Return the lines of the data below starting at the one holding "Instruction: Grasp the" and ending at the one holding "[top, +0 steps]", word for word, leaving every picture out.

* DATASET:

--- START ---

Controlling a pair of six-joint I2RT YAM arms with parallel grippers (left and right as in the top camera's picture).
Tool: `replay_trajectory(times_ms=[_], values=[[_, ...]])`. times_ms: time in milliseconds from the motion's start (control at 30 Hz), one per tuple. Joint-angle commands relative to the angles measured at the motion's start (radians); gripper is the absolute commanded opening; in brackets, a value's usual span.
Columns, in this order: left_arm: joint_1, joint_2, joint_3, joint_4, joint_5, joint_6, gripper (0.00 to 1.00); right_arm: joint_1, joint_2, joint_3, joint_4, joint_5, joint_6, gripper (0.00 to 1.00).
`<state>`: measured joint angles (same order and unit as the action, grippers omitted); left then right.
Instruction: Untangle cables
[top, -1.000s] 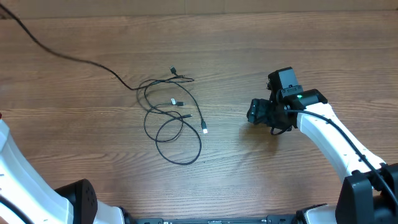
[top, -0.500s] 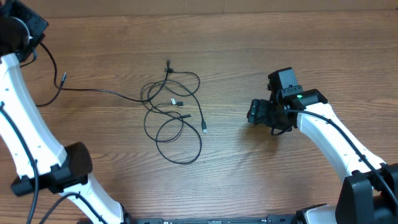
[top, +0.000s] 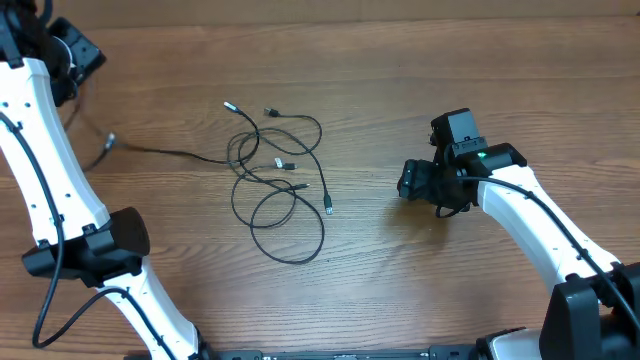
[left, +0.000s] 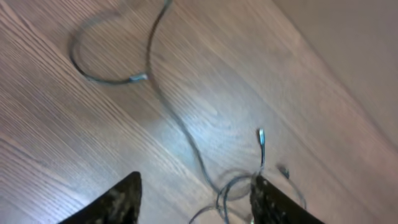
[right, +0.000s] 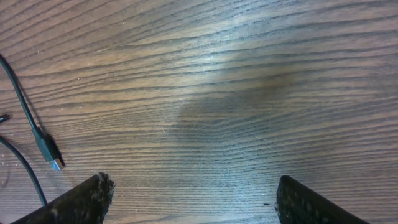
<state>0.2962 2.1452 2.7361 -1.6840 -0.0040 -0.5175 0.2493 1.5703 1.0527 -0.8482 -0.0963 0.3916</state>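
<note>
Left hand (left: 196, 190): was closed on cable end, now open, empty. Freed end (top: 110, 140) lies on counter (top: 400, 60) near it. Cables (top: 280, 184): loose tangle between hands. Right hand (right: 193, 186): open, empty, unmoved.

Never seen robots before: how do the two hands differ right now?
The left hand is off at the far left corner of the table; the right hand sits right of the cables. The left hand is raised high; the right hand is low down. Both are open, holding nothing.
</note>
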Motion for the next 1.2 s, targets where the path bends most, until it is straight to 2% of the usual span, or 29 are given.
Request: replay_trajectory(times_ms=[0, 67, 367, 567, 700, 733, 800, 1033, 1167], values=[[-0.042, 0.01, -0.026, -0.006, 0.117, 0.111, 0.61, -0.004, -0.006, -0.004, 0.006, 0.008, -0.003, 0.83], [-0.066, 0.01, -0.053, -0.006, 0.147, 0.14, 0.63, -0.004, -0.006, -0.004, 0.006, 0.008, -0.003, 0.83], [-0.154, -0.009, -0.233, -0.006, 0.117, 0.154, 0.64, -0.004, -0.006, -0.004, -0.01, 0.008, -0.003, 0.83], [-0.158, -0.153, -0.503, -0.006, 0.109, 0.159, 0.66, -0.004, -0.006, -0.004, -0.013, 0.008, -0.003, 0.83], [-0.156, -0.293, -0.689, -0.006, 0.047, 0.132, 0.66, -0.004, -0.006, -0.004, -0.013, 0.008, -0.003, 0.83], [-0.154, -0.335, -0.738, -0.006, 0.015, 0.104, 0.68, -0.004, -0.006, -0.004, -0.013, 0.008, -0.003, 0.83], [-0.145, -0.414, -0.826, 0.002, -0.042, 0.034, 0.76, -0.004, -0.006, -0.004, -0.012, 0.008, -0.003, 0.83], [-0.114, -0.555, -1.046, 0.203, -0.042, -0.119, 0.89, -0.004, -0.006, -0.004, -0.001, 0.008, -0.003, 0.83], [-0.116, -0.549, -1.175, 0.383, 0.07, -0.161, 0.92, -0.004, -0.006, -0.004, -0.003, 0.008, -0.003, 0.83]])
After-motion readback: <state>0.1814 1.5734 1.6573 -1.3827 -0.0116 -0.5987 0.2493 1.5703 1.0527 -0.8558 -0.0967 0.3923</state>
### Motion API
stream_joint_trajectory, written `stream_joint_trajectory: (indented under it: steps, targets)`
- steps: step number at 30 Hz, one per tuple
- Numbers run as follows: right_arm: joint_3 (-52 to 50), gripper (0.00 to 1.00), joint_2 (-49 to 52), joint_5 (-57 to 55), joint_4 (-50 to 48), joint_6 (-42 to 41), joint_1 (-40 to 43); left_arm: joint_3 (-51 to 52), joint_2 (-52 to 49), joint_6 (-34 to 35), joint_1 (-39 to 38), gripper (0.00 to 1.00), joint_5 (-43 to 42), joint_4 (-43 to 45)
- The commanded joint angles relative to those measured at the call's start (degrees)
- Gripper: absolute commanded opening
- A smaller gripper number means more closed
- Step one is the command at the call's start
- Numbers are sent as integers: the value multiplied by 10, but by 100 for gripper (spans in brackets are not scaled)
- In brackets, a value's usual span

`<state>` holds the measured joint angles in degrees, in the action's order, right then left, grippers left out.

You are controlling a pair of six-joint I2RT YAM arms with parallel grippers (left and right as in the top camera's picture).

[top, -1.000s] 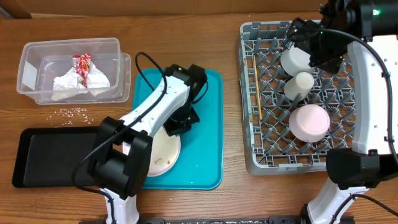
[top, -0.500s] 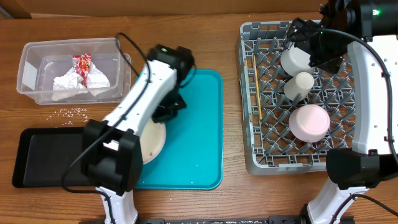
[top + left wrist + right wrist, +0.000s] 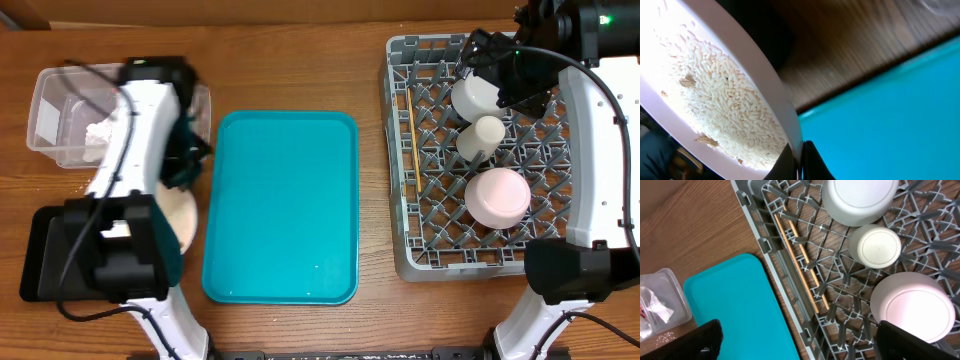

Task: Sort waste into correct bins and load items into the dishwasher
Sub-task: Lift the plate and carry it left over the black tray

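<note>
Since the left gripper [image 3: 799,161], jaws clamped on the plate [image 3: 771,89] of rice [image 3: 725,102], has swung it off the teal tray [image 3: 280,200], tipping probably comes next; the right gripper [image 3: 505,75] hangs with jaws apart.

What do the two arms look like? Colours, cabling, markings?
Matching pair: left arm and right arm have white rounded link shells, black joint housings and black bases. Thin black cables loop outside the links. Left gripper and right gripper are black with blocky fingers. A green light glows on the right arm. No legible markings.
</note>
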<state>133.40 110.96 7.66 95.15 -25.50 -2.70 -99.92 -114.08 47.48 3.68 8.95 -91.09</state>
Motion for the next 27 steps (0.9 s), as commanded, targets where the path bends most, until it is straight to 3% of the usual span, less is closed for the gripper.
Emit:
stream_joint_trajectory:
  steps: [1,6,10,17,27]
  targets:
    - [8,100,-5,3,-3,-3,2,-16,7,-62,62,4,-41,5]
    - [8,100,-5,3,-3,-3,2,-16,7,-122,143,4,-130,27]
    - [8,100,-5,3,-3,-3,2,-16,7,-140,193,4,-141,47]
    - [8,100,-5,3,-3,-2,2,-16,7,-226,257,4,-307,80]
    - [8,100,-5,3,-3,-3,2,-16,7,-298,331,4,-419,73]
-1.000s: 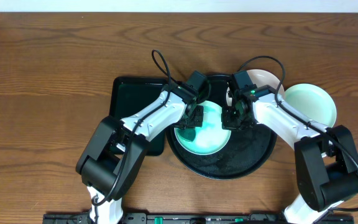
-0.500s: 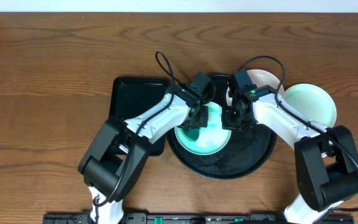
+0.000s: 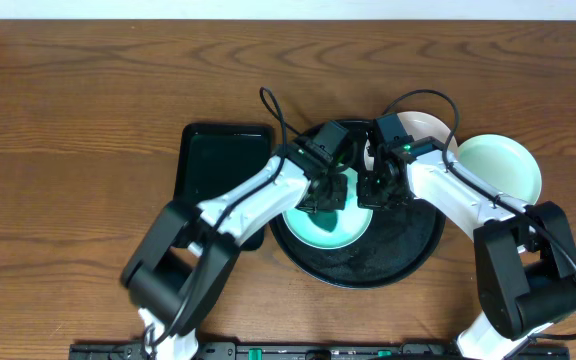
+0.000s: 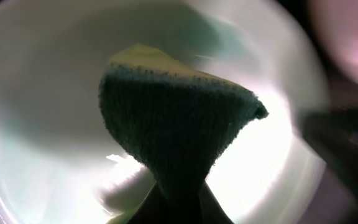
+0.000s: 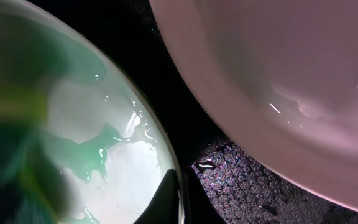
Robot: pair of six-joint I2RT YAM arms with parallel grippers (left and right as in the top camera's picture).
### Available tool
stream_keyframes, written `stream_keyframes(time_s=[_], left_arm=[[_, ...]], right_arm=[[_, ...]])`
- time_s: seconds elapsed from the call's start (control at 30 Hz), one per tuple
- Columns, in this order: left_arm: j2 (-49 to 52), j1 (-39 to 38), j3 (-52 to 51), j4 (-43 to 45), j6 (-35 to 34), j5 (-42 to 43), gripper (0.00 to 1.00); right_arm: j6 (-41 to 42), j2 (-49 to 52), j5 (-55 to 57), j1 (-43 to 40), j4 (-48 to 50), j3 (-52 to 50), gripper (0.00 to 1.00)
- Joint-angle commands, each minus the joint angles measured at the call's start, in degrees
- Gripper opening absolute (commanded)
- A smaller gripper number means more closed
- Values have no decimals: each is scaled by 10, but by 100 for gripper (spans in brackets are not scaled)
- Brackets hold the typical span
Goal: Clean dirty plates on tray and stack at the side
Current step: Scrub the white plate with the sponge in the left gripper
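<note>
Currently left fingers (image 4: 145, 213) clamp a green sponge (image 4: 173, 124) — right fingers (image 5: 161, 202) pinch the mint plate (image 5: 126, 165)'s rim.

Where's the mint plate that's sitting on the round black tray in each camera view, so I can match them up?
Overhead: the mint plate lies at centre, on the round tray, partly under both arms.
Left wrist: it fills most of the frame, behind the sponge.
Right wrist: it takes the left half, with a wet green smear.
Shared landmark: the white plate, to its upper right in every view.
</note>
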Motion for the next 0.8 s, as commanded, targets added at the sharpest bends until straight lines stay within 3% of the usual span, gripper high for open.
stream_keyframes(time_s=[0.0, 0.27, 0.77], left_arm=[[-78, -5, 0, 3, -6, 30, 7], [-122, -4, 0, -26, 4, -63, 8], [-40, 3, -6, -54, 0, -170, 8]], right_arm=[[-4, 1, 9, -1, 0, -4, 1], [-4, 1, 9, -1, 0, -4, 1], [-4, 1, 8, -1, -2, -4, 1]])
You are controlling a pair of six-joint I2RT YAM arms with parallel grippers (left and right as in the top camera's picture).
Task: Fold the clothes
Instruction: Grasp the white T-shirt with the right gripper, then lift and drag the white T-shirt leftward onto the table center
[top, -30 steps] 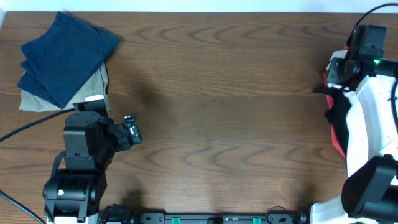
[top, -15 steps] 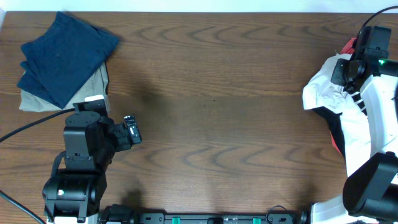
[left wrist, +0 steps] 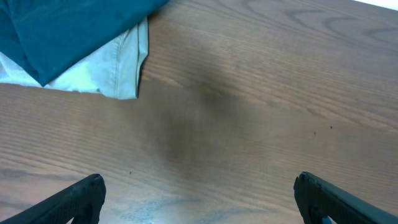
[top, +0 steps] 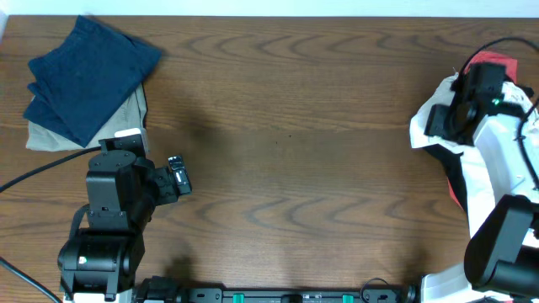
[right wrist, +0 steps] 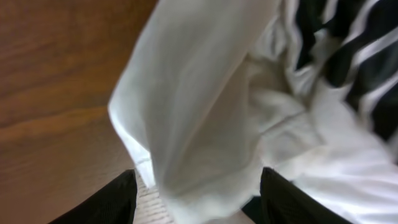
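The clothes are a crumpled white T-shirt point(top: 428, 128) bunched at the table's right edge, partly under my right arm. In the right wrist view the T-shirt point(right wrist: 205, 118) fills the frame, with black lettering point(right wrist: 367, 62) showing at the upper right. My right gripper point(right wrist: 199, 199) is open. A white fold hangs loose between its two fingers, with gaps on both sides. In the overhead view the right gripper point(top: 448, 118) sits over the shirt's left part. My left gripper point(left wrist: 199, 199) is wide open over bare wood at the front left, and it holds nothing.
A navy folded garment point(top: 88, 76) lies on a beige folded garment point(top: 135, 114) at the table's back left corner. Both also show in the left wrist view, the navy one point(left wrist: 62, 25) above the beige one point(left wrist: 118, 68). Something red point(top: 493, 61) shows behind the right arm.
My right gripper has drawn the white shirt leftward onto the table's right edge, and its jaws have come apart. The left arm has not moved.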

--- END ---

* EXERCISE ANSWER:
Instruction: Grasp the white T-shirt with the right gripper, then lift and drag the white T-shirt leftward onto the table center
[top, -30 steps] 
[top, -15 steps] 
[left wrist, +0 steps] 
[top, +0 steps] 

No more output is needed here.